In January 1966, Younge, a Navy veteran, was murdered by a white man for trying to use a segregated gas-station restroom. Citing the murder, SNCC became the first civil-rights organization to openly oppose the Vietnam War. Both the student activist and Vietnamese civilians, the organization wrote, were killed for “seeking to secure the rights guaranteed them by law.” Later that year — and against the counsel of their elders — Tuskegee students successfully campaigned to elect the first Black sheriff in the South since Reconstruction: Lucius Amerson, who would go on to win four re-election campaigns. Thus, when Kwame Ture (né Stokely Carmichael) and Charles V. Hamilton published the Black Power movement’s definitive text, it was no surprise that they devoted an entire chapter to Tuskegee’s prospects as a model. “Tuskegee, Alabama, could be the model of Black Power,” Carmichael and Hamilton wrote in 1967. “It could be the place where black people have amassed political power and used that power effectively.”
This was the context in which a Tuskegee student, Ernest Stephens, theorized the Black University concept in 1967 in Freedomways, the influential journal of Black arts, politics, and ideas. The problem with Black colleges, Stephens argued, was that they “programmed” students “in white supremacy and self-hatred,” with “little or no emphasis” on a “realistic analysis of the Negro’s plight.” Black colleges suffer, he argued, from the fact that they are controlled by white-dominated boards of trustees. (At the time, only five of Tuskegee’s 23 trustees were Black.) “If the tone of education at Negro universities strays too far from white sanction,” he wrote, “the university will suffer financial loss.”

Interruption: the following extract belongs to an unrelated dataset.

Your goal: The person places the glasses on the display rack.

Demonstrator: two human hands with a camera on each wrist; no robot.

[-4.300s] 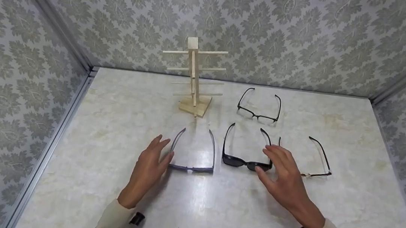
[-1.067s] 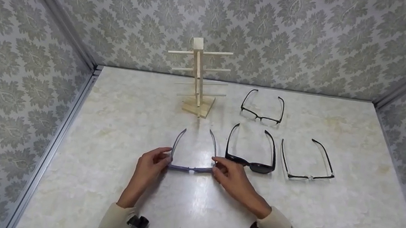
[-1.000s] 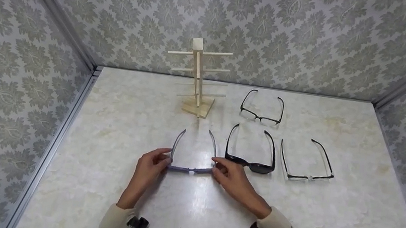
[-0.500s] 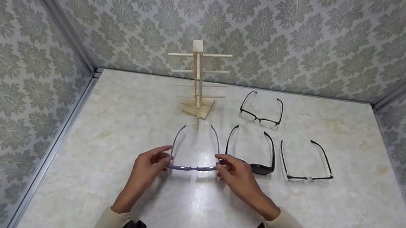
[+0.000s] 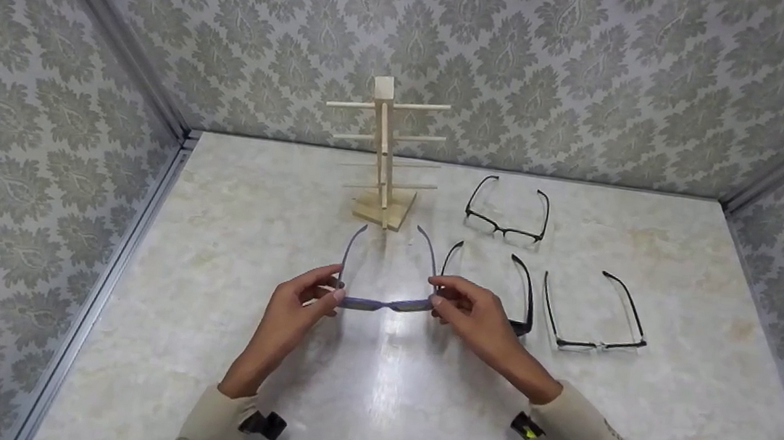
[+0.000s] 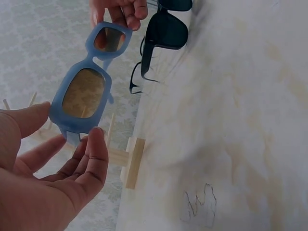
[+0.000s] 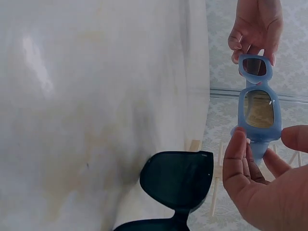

Stephens proposed an alternative model, an education that would help students to grapple with the realities of Black life. The Black university, he wrote, should “speak to the needs of the nation by speaking first to the needs of its oppressed black population.” His essay pushed readers to rethink the overall philosophy and purpose of higher education, and emphasized revising the curriculum to include 350 years of oppression. As he put it, there could be “no realistic solutions to black oppression until the problems are clearly understood.” Stephens believed that trustees, administrators, and faculty members were unlikely to push through such a radical reinvention of higher education. The work would fall to students.